One of the most important factors that affect not only the credibility but also the accuracy and precision of an analyses is the method or procedure used to perform it. The procedure must produce accurate and repeatable results. It must be reliably interference- free or appropriate techniques for correction of interferences must be incorporated in the procedure. Another very important factor is that the procedure must be written down in unambiguous language that is understandable and can be readily followed by a person versed in the art, and the procedure must be tested by a panel of experts and statistically evaluated.

Such procedures are referred to as standards. Standards are written either by government, by certain larger commercial corporations where they form part of the purchase specifications, and mostly by independent, consensus standard writing organizations.

One of the largest such organizations is ASTM, and, for metal and ore analysis specifically, ASTM Committee E01 on Analytical Chemistry for Metals, Ores, and Related Materials. By rigorously following an appropriate standard, a person versed in the art should be able to obtain accurate results. This is one of the reasons that test certificates issued by the laboratory are supposed to list the standard(s) used for the analysis, and also any deviation from the standard.

The Credibility of Instruments

Since many of today’s procedures used are instrumental ones, we have to have a means to calibrate the instrument used and to verify the results. First of all, the instruments have to be calibrated generally with some materials similar to the ones being analyzed, and the calibrations have to be verified by analyzing appropriate samples with known composition. These samples, in which one or more properties are well characterized, are referred to as reference materials. These reference materials have to be checked in accordance with approved standards for homogeneity. They have to be tested and certificates issued in accordance with accepted standards. Certified reference materials (or CRMs) are the highest grade reference materials produced by recognized national laboratories. CRMs produced by the National Institute of Standards and Technology are marketed under the registered trade name of standard reference material (or SRMs), and have high worldwide acceptance and reputation.

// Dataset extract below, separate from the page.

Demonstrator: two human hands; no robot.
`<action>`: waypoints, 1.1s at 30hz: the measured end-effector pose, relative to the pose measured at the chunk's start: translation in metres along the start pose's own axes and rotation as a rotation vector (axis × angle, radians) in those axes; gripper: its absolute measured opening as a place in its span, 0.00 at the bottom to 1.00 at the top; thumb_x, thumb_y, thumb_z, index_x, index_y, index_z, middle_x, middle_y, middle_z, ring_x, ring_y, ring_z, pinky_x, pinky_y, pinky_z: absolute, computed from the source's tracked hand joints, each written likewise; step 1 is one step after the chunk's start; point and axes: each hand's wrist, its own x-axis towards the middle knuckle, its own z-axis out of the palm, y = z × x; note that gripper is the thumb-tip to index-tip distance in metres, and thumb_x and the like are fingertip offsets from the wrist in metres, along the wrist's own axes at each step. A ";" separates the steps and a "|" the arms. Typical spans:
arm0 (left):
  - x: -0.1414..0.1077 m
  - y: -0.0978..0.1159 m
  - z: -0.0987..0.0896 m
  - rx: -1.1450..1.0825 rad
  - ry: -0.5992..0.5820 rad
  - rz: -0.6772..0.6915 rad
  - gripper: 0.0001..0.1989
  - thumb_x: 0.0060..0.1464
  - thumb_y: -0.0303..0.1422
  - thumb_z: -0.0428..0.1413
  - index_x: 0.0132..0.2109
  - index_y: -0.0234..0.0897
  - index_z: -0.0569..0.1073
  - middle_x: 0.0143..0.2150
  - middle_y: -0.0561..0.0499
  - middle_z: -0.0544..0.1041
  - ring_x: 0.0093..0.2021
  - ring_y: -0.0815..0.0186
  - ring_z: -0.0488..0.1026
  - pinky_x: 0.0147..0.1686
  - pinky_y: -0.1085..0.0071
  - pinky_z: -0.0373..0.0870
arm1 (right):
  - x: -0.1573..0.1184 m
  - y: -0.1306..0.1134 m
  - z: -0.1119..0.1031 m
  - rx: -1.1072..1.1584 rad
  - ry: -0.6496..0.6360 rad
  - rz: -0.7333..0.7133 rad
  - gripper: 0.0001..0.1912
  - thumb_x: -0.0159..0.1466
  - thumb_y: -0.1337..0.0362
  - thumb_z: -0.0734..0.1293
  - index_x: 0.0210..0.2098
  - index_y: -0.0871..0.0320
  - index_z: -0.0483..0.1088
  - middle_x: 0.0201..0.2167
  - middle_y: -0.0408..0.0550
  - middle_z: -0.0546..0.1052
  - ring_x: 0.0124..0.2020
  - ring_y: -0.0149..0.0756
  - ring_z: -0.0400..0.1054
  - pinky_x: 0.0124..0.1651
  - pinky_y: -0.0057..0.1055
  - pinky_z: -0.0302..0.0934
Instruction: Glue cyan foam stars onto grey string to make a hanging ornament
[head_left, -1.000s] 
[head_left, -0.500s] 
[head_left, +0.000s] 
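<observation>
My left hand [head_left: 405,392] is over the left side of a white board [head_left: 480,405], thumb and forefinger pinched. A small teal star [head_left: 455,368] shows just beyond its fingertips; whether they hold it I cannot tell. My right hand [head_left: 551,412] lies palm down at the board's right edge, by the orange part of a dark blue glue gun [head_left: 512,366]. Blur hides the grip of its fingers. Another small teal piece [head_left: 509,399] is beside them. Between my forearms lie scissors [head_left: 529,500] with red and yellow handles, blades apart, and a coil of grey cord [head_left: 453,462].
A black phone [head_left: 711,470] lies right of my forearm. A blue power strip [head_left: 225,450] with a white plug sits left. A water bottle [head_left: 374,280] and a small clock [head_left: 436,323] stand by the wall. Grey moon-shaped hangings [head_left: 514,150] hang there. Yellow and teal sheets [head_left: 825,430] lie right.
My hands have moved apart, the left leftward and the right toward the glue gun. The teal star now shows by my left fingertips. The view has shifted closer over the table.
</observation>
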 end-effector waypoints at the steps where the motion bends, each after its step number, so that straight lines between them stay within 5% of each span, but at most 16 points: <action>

To sum it all up, if one performs the analysis of metals, ores, etc., in accordance with the above outlined criteria in a certified laboratory that produces good results during regularly performed interlaboratory proficiency testing programs, uses appropriate standards to perform the tests, uses appropriate reference materials for calibration and verification, issues appropriate reports, and can back this all up with the appropriate and required records, one should have no problems achieving credibility. //

Copyright 2001, ASTM

Charles K. Deak, president of C.K. Deak Technical Services, Inc., is a board certified forensic examiner. As such, he has testified in several cases in federal, state, and local courts regarding analysis of metals and related materials. He is chairman of ASTM Subcommitteee E01.21 on Reference Materials, Proficiency Testing, and Laboratory Accreditation.


This paper was presented on March 4, 2001, at the Pittsburgh Conference on Analytical Chemistry (“PITTCON 2001”) in New Orleans, La.